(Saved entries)

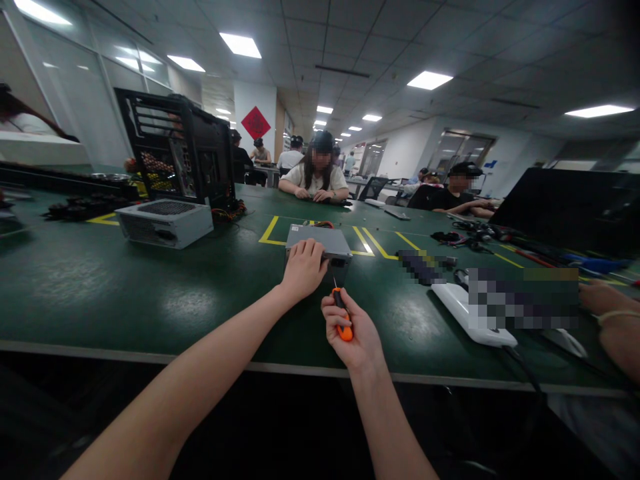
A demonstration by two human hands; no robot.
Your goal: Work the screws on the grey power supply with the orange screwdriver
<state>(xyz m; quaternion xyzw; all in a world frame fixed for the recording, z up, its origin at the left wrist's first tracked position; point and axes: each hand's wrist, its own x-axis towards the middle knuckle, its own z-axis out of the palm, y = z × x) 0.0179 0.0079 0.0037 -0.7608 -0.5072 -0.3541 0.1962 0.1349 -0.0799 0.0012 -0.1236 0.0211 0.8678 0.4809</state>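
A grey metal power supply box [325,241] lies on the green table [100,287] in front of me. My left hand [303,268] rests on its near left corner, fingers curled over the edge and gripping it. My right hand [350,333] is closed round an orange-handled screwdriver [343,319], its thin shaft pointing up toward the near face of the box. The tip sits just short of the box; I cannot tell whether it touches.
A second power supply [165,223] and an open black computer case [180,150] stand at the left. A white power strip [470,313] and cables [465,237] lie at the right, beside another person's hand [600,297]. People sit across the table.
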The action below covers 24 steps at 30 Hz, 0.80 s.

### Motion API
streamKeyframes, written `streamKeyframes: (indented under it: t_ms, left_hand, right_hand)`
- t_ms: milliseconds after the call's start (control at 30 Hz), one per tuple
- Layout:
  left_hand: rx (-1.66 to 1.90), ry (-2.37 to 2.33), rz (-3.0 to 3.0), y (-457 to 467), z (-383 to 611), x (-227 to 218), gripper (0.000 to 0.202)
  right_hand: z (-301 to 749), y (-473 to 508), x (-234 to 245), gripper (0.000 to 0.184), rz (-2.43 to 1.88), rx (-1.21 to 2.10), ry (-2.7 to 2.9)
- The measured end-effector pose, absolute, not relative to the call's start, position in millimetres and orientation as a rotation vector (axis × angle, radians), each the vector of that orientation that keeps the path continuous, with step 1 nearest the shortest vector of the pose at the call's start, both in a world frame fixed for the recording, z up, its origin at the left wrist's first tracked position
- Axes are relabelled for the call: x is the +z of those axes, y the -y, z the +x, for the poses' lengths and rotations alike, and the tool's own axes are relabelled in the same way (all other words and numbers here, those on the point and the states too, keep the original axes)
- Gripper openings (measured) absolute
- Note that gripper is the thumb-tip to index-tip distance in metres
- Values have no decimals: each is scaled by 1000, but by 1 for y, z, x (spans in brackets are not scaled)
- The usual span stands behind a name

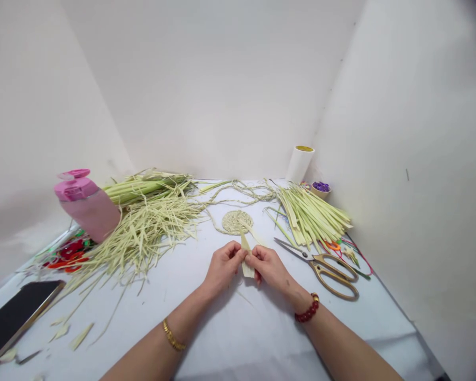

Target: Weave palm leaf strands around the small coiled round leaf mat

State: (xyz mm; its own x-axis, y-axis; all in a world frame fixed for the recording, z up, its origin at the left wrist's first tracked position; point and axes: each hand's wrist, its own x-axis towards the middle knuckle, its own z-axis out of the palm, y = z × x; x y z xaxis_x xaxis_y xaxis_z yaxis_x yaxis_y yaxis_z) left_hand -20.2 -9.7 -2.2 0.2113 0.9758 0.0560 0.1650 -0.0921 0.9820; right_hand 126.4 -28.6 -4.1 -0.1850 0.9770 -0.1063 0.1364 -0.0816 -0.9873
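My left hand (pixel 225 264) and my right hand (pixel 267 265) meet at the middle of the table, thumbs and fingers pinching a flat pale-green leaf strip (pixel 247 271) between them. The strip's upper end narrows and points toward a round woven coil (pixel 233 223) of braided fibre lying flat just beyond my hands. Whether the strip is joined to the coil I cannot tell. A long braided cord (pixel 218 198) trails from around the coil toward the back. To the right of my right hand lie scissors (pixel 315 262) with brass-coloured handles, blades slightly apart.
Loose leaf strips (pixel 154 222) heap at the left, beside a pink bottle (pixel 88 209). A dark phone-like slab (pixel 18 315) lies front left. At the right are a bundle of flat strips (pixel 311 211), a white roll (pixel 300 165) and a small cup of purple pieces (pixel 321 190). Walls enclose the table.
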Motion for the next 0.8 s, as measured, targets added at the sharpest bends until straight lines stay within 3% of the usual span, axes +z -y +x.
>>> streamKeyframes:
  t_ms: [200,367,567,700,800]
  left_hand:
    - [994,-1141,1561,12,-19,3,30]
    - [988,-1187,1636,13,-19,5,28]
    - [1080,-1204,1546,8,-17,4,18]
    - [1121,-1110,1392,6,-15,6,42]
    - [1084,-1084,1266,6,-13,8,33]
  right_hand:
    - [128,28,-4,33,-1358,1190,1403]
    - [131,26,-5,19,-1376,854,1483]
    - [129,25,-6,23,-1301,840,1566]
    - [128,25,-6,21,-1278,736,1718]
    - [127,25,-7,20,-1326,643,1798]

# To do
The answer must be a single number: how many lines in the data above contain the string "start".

# Exercise response
2